● Dataset extract
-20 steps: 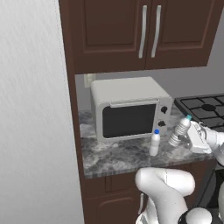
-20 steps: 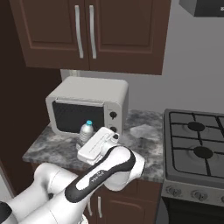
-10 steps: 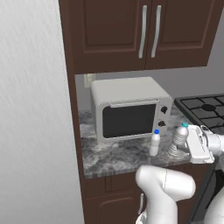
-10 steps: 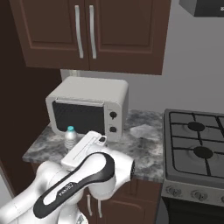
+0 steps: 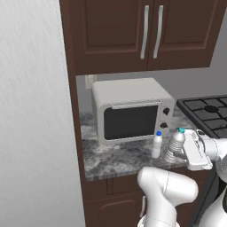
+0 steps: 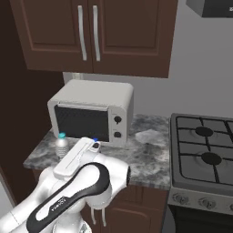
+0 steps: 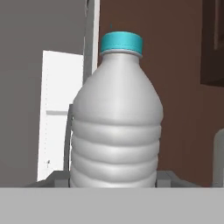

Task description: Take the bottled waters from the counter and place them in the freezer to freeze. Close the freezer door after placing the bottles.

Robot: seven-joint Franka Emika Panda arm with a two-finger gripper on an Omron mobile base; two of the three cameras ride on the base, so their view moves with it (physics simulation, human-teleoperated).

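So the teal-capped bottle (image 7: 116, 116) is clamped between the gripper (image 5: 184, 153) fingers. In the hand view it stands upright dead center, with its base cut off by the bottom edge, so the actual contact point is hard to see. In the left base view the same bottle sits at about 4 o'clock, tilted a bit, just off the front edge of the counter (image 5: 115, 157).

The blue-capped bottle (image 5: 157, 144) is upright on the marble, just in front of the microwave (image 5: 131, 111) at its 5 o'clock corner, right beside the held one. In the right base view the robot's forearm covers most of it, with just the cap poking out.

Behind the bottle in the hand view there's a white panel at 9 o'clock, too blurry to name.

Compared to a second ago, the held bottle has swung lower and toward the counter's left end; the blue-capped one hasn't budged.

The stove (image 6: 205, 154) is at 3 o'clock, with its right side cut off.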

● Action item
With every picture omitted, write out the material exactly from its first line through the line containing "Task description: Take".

● Answer space
-20 steps: 
-20 steps: 
-10 steps: 
-10 steps: 
+0 steps: 
+0 steps: 
+0 steps: 

Task description: Take the bottled waters from the counter and place them in the freezer to freeze. Close the freezer door after placing the bottles.

The exercise is now complete.